# [What you will do]
Exactly as they appear below, repeat the lines from the one with "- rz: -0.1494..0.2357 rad" through the one with "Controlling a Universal", and no others.

------ Material for this task

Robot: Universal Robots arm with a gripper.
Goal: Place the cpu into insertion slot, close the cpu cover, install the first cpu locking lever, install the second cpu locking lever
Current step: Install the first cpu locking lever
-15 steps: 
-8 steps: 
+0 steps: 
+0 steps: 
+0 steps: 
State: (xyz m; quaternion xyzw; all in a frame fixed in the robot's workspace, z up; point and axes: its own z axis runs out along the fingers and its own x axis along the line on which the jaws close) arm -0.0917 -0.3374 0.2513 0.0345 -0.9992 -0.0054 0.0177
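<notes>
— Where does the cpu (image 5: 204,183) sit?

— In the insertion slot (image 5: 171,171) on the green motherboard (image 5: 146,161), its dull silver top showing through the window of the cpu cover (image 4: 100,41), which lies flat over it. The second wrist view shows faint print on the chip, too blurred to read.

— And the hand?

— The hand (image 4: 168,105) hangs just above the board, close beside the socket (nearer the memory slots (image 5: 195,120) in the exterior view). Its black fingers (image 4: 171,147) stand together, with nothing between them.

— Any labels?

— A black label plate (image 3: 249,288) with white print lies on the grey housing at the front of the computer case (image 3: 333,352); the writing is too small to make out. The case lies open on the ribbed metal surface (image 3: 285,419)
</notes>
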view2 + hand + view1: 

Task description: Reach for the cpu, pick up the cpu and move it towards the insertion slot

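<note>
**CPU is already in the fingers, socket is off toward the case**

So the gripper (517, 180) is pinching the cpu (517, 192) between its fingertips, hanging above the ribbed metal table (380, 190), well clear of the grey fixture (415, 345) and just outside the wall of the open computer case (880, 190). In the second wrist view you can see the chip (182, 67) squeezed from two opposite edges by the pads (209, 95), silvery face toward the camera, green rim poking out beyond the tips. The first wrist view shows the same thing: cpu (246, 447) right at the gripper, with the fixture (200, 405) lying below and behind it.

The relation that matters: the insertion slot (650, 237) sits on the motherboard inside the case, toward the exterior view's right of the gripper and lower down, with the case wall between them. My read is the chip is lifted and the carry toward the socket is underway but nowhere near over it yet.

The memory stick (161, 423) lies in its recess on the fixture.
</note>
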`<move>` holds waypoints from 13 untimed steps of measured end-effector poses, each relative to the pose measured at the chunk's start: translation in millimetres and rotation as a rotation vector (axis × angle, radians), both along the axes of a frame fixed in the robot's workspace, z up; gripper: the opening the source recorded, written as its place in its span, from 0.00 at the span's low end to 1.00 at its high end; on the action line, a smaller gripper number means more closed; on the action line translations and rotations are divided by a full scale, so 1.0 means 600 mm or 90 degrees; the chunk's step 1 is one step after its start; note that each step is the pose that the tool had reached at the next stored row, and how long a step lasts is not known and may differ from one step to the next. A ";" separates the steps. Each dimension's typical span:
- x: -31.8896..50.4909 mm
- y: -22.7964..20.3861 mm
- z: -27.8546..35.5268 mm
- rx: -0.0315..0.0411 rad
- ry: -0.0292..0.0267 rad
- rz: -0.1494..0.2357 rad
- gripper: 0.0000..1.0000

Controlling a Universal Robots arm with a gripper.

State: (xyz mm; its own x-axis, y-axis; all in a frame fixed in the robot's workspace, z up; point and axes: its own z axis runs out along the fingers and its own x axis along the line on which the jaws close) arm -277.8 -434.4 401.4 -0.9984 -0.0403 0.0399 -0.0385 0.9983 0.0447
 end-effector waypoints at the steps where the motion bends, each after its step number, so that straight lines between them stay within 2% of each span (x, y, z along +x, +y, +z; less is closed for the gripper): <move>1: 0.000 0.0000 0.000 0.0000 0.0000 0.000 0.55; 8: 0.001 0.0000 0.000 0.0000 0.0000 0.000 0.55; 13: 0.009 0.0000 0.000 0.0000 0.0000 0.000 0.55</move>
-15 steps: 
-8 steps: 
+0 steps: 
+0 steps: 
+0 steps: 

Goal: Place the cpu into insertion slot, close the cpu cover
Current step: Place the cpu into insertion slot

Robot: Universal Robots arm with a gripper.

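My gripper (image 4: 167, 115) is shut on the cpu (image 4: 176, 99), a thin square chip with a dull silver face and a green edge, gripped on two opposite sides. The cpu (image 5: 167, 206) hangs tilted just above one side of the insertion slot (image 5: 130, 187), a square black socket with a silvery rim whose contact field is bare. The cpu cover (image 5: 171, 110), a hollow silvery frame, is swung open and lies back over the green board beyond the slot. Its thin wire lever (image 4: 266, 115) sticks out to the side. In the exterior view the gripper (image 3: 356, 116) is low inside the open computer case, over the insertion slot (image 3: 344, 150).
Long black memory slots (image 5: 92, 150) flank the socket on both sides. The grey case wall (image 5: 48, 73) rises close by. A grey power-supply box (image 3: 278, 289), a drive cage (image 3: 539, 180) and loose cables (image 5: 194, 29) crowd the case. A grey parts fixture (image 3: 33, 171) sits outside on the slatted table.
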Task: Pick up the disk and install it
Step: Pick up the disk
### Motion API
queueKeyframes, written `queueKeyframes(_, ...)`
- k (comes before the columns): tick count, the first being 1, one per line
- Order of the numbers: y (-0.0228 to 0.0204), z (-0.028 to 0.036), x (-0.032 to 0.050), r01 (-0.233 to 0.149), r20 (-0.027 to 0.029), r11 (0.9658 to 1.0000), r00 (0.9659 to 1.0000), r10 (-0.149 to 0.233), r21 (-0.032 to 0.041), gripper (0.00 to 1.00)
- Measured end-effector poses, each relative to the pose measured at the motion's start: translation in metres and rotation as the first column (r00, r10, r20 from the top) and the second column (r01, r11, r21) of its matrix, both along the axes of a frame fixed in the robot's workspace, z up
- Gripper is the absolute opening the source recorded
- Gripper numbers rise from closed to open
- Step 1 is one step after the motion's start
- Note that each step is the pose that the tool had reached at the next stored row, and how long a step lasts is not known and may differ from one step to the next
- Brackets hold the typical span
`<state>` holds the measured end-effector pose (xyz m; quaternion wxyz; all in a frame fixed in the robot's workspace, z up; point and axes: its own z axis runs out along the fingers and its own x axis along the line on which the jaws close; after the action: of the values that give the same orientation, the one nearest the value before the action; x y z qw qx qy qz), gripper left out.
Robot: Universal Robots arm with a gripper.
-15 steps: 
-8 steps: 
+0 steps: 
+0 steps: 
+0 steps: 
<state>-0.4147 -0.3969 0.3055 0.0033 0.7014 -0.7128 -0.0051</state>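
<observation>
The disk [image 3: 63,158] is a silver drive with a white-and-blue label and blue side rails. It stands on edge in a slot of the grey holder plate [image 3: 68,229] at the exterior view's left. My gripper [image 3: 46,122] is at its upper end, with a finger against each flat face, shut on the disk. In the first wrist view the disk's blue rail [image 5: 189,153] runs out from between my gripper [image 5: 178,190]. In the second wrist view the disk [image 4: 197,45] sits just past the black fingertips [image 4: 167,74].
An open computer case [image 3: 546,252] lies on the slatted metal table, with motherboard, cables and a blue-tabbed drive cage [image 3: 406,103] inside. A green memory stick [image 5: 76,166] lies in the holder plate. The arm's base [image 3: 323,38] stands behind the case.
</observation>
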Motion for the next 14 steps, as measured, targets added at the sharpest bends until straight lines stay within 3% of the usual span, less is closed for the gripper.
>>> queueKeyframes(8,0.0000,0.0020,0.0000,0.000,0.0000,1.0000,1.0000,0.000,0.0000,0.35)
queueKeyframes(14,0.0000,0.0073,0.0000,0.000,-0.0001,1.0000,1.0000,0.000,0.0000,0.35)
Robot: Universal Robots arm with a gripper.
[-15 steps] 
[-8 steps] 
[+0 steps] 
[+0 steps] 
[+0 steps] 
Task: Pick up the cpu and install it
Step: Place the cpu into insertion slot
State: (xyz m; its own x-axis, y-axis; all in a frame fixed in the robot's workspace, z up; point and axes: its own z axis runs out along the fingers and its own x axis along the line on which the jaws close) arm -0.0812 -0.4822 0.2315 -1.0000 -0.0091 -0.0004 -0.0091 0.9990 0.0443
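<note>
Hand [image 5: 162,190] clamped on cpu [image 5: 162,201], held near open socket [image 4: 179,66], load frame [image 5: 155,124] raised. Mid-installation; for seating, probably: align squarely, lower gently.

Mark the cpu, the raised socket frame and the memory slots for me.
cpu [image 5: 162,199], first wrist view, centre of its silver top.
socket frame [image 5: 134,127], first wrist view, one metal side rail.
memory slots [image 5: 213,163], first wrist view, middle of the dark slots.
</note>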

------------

# [Solution to this problem]
- rz: -0.1494..0.2357 rad
- gripper: 0.0000..1.0000

Controlling a Universal Robots arm with a gripper.

What has been written completes the answer.